Both financial experts and crypto fans are always thinking about how Bitcoin’s price is doing, which isn’t a surprise at all. Cryptocurrencies like Bitcoin were the first, biggest, and most well-known ever made. Its input and power in the crypto industry are unmatched, as shown by the data that is available. It has an effect on how the prices of other crypto assets change. Many traders and investors are still interested in Bitcoin because of its past value growth and investment potential. A lot of people want to know how to buy Bitcoin and make money.
It is important to think about the future when evaluating different financial tools. The problem with people always being worried about how Bitcoin’s price will move in the future is that no one can give them clear answers. Even the smartest experts can’t tell what will happen next with this asset because it is so uncertain.
Each analyst has different expectations, so it’s impossible to set exact price goals, but there are usually two options: bearish and bullish. So, will Bitcoin reach new highs or fall below its current price in the coming months? Let’s look into these two different directions and decide which one makes the most sense.
Towards new price highs
A number of well-known people in the business world have given more than positive price forecasts for Bitcoin. Cathie Wood, the founder and CEO of Ark Invest, ignited the market with her prediction that Bitcoin could rise more than 5,800% and reach a price of $3.8 million per unit by 2030.
Michael Saylor, one of the richest people in crypto and co-founder of the business intelligence company MicroStrategy, also made big predictions about Bitcoin. He thought the price could reach $13 million by 2045. These rather extreme predictions show how certain some people are about Bitcoin’s potential for growth.
You can’t be sure that Bitcoin will ever reach these prices. What would need to happen for the price of the original coin to really go up, though, is a very specific set of factors coming together. Issues with the conventional banking system, according to Nicholas Sciberras, a senior analyst at Collective Shift, could be a major factor in Bitcoin’s potential growth. He mentions the 2023 bank crashes to warn that while things have calmed down, the factors that caused them may persist and cause more crashes.
Let’s assume that the banking crisis recurs in 2024, exerting pressure on national economies. To boost the economy, governments would have to print more money or take other measures. It is likely that both choices would lead to higher inflation. With a hard cap of 21 million coins and four splitting events built into its system to control the number of coins issued, Bitcoin would be a better way to protect against inflation and traders and investors would be more interested in it. In a strange way, an asset that is known for being unstable and hard to predict would be seen as a safer and more reliable choice.
The recent growth of the network’s usefulness is another thing that supports the bull case for Bitcoin. Not too long ago, the only uses of Bitcoin were for payments and investments. People often said that this limitation and the idea that Bitcoin isn’t keeping up with new technology were two of its biggest problems. In the past few years, however, the Bitcoin network has changed a lot. For instance, the addition of the BRC-20 token standard and the Ordinals protocol enables the use of Bitcoin-based NFTs.
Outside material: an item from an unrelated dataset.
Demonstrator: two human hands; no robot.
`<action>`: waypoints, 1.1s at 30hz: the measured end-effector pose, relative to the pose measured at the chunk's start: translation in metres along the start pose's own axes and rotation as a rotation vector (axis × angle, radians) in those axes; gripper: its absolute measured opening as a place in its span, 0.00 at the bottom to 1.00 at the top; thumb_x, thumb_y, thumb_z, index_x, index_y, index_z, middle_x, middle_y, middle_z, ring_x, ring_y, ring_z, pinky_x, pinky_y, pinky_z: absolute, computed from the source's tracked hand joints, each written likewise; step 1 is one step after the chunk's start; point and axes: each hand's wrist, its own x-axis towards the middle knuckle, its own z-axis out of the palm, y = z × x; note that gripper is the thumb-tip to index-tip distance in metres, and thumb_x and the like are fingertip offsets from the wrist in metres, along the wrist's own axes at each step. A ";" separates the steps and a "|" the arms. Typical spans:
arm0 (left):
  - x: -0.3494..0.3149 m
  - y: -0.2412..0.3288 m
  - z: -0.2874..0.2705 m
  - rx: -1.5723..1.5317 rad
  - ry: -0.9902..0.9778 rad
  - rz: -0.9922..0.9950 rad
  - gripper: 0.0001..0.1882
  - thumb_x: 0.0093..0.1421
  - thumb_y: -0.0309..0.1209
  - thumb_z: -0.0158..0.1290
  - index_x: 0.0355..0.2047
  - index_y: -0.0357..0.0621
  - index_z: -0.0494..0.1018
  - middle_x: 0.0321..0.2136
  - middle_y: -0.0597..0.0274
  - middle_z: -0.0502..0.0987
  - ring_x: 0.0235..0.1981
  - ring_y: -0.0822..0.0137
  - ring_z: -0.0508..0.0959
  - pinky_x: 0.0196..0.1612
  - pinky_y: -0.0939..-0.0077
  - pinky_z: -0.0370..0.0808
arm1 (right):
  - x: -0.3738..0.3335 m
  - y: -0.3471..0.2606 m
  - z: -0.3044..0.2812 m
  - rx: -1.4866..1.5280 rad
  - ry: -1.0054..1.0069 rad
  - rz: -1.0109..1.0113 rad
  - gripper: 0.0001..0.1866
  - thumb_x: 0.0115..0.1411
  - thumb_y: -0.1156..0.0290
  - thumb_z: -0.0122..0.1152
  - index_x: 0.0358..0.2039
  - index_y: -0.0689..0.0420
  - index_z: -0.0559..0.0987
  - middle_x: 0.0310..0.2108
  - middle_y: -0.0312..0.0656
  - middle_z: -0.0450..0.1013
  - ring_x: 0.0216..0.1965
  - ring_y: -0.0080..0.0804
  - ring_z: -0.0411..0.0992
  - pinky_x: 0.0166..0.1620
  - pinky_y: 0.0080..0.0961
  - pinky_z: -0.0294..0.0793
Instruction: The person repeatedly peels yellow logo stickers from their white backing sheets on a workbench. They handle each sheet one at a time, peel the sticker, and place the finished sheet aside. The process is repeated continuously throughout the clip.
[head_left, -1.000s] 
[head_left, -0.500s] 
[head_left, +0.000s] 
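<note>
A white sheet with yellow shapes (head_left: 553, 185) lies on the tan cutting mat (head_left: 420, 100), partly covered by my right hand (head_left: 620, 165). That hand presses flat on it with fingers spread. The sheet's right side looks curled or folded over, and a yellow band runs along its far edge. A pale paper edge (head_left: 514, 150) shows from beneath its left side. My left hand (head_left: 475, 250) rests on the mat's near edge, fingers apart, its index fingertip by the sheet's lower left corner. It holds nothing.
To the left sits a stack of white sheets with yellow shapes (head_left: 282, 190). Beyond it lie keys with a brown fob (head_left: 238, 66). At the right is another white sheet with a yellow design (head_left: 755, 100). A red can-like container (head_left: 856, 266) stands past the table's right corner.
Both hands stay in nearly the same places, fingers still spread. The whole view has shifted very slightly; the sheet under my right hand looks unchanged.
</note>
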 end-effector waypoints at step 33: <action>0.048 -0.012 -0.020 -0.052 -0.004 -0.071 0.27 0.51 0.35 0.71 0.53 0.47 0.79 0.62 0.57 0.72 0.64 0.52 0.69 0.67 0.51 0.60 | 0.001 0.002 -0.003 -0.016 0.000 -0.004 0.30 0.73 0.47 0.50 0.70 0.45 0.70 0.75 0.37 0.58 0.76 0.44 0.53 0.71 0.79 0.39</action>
These new features expand the blockchain’s use cases, attracting more individuals to the Bitcoin community. The Bitcoin blockchain has better future chances because more and more people want to use it. Also, the Lightning Network (LN), a layer-2 solution built on top of Bitcoin to fix scaling problems, could make it more popular as a way to pay, which could lead to more people using it and, ultimately, higher prices.
Remember that the U.S. Securities and Exchange Commission approved spot Bitcoin exchange-traded funds (ETFs) at the start of the year. The investment goods have been getting millions of dollars since the U.S. Securities and Exchange Commission approved spot Bitcoin ETFs. This could make Bitcoin more valuable in the long run.
The flip side of the coin
While Bitcoin seems to be performing well, its volatility remains high, and we shouldn’t rule out a bear market just yet. One big worry about Bitcoin’s future is that the block payment will go down with each split event, which could make the network less safe. Since awards are going down, smaller miners might lose interest and stop mining, which means there will be fewer people working to keep the Bitcoin network safe and secure.
The potential effects of newer features like inscriptions on the blockchain’s functionality are also a topic of current discussion. With this function, information about files like pictures, videos, music, or text can be saved on the Bitcoin blockchain and attached to each Satoshi. Others say that ordinals could cause problems and slow down the network’s progress, even though many people agree that they could lead to more stable fees and bigger earnings for miners.
Two more sets of factors that could hurt Bitcoin’s price are political events and worries about the environment. People who care about the environment are still saying that Bitcoin is not sustainable, and governments are planning to put heavy taxes on mining activities. These outside forces could cause Bitcoin problems in the future.
Final considerations
We still don’t know if Bitcoin is going to go up or down. There is no doubt about the asset’s potential, but there are also risks that come with it. A variety of internal and external factors will determine the path Bitcoin will take in the coming months and years, so traders and investors need to stay vigilant for market trends and changes.